# What the task requires
Give again, unaltered, the lines of the listing below that run from the line having "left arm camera" through the line having "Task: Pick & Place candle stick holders".

# Records shown

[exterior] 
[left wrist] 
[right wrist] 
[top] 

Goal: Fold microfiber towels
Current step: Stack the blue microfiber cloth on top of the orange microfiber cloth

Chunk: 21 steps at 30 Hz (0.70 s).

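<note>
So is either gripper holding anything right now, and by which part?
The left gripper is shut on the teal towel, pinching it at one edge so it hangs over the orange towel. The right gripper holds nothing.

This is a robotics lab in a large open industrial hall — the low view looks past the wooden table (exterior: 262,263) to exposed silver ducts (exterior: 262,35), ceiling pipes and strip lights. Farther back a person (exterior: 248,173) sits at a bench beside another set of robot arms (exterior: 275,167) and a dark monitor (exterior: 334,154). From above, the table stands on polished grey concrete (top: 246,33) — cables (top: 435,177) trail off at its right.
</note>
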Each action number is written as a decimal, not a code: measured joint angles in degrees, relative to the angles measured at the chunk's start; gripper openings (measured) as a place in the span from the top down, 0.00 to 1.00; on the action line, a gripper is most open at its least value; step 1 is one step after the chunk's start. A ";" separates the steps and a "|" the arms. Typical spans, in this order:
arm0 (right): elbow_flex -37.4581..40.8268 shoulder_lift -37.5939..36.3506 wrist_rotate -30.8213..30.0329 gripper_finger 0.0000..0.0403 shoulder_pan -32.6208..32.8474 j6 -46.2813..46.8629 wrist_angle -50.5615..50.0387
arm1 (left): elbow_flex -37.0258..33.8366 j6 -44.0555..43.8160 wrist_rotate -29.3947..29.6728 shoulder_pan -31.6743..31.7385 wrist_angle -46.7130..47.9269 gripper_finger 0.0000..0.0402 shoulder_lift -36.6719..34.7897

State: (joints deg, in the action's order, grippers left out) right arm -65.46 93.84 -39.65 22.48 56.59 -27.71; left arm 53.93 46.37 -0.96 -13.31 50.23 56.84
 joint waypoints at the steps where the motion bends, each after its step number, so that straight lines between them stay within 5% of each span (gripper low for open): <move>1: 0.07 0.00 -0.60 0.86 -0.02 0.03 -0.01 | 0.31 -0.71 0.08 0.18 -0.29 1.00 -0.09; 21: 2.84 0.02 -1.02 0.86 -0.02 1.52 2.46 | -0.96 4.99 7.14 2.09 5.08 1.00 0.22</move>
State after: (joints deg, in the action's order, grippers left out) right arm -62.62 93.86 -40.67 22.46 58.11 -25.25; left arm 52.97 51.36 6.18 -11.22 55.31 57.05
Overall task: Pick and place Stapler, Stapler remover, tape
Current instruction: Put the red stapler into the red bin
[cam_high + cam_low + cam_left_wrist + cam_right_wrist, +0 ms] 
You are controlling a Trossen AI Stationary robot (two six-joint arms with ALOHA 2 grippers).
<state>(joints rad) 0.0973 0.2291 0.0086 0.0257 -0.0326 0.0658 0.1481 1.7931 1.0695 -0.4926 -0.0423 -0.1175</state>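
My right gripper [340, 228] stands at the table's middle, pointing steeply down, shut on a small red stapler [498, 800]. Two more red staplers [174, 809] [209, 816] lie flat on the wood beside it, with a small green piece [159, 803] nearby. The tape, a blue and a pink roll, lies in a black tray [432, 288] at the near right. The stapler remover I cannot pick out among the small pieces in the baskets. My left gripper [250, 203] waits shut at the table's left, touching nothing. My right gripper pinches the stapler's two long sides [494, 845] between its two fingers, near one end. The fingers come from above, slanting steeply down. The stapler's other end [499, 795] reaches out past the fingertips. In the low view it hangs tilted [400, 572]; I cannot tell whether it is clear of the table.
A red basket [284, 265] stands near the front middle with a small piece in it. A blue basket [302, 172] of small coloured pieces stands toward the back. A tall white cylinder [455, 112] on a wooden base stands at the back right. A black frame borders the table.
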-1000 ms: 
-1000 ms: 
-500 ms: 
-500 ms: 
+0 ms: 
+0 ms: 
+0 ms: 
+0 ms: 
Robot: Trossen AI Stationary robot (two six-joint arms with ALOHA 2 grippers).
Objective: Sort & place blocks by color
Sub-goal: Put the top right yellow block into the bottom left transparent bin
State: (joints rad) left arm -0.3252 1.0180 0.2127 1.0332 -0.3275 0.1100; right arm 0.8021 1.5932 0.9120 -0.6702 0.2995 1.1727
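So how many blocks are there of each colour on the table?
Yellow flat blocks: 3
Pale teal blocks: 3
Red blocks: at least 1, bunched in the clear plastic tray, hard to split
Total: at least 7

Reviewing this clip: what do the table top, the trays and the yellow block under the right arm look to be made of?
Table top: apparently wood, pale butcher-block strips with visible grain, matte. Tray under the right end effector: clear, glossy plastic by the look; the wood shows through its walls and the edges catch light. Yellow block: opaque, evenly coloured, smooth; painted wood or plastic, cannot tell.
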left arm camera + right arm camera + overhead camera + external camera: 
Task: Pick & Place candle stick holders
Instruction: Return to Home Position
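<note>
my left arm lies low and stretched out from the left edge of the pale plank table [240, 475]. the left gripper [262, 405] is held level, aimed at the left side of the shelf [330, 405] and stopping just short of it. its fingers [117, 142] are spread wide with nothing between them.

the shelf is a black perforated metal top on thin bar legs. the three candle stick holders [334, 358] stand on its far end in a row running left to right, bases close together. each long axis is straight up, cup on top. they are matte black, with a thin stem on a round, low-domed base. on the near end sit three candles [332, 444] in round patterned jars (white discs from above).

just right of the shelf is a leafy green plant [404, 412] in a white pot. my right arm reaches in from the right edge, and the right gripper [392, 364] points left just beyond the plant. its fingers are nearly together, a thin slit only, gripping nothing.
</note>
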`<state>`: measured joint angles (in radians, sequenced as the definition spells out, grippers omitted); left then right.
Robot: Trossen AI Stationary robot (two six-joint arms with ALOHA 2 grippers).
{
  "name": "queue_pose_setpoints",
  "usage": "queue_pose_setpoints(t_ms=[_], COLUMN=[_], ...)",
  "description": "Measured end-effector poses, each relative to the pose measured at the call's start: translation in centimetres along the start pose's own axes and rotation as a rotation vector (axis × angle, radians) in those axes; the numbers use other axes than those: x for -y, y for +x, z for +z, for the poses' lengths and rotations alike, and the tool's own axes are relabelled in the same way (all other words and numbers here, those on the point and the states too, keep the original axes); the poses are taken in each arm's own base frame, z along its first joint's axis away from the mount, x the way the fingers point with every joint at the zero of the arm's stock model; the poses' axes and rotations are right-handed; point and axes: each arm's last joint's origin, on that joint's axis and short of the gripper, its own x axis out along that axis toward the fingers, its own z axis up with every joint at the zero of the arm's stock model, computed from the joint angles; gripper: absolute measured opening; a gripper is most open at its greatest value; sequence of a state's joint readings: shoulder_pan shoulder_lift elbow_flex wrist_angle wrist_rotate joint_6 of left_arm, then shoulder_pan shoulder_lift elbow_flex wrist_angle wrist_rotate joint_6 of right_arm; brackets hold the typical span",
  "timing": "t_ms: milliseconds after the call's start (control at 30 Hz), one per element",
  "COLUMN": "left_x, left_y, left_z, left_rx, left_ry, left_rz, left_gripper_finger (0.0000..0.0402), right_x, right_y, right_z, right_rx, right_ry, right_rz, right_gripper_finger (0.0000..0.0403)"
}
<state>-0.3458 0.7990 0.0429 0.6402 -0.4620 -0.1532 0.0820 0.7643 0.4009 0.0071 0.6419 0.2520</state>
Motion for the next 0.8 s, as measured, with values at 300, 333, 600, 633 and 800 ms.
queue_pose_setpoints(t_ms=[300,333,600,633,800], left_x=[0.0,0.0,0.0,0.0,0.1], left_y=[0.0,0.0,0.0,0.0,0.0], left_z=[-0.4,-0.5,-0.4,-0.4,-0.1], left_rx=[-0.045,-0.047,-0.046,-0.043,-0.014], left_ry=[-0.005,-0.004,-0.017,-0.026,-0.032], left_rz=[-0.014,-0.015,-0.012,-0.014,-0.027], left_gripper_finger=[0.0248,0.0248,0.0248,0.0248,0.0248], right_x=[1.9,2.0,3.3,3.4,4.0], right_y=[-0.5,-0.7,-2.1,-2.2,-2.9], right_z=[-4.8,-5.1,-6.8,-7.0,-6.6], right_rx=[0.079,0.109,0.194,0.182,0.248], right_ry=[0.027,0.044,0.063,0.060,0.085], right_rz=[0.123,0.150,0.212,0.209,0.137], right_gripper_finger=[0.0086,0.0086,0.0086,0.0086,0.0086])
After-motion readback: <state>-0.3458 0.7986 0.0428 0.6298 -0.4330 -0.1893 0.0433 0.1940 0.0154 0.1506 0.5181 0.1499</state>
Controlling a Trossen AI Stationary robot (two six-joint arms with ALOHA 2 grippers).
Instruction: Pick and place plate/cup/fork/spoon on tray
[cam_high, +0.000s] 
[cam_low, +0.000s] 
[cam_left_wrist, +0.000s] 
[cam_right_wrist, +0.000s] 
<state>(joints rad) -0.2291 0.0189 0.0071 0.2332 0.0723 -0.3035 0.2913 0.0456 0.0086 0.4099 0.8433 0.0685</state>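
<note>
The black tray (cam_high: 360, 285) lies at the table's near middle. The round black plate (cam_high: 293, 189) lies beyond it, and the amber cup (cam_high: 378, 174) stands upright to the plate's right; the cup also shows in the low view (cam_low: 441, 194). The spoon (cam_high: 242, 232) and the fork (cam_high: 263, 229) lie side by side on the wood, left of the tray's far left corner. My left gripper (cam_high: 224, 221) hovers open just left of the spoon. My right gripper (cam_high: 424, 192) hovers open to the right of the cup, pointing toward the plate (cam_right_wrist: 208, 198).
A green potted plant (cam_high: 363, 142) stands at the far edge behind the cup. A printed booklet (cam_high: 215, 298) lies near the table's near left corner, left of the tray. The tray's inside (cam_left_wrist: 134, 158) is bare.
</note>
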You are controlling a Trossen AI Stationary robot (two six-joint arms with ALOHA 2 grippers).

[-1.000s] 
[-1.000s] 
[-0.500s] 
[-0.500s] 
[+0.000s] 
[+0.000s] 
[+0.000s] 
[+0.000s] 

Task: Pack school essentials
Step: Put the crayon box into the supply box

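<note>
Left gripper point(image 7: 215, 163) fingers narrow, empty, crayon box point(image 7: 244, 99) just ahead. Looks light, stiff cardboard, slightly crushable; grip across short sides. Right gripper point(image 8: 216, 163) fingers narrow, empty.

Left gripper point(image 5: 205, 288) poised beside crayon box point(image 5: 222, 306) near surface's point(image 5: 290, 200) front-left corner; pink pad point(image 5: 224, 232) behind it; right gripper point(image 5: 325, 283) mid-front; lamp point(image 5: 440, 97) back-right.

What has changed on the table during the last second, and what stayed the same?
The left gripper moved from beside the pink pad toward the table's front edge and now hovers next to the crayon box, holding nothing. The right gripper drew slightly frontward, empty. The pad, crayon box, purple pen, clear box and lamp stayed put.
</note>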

# Exercise solution
left arm camera + right arm camera + overhead camera + external camera: 
Task: Pick & Place candle stick holders

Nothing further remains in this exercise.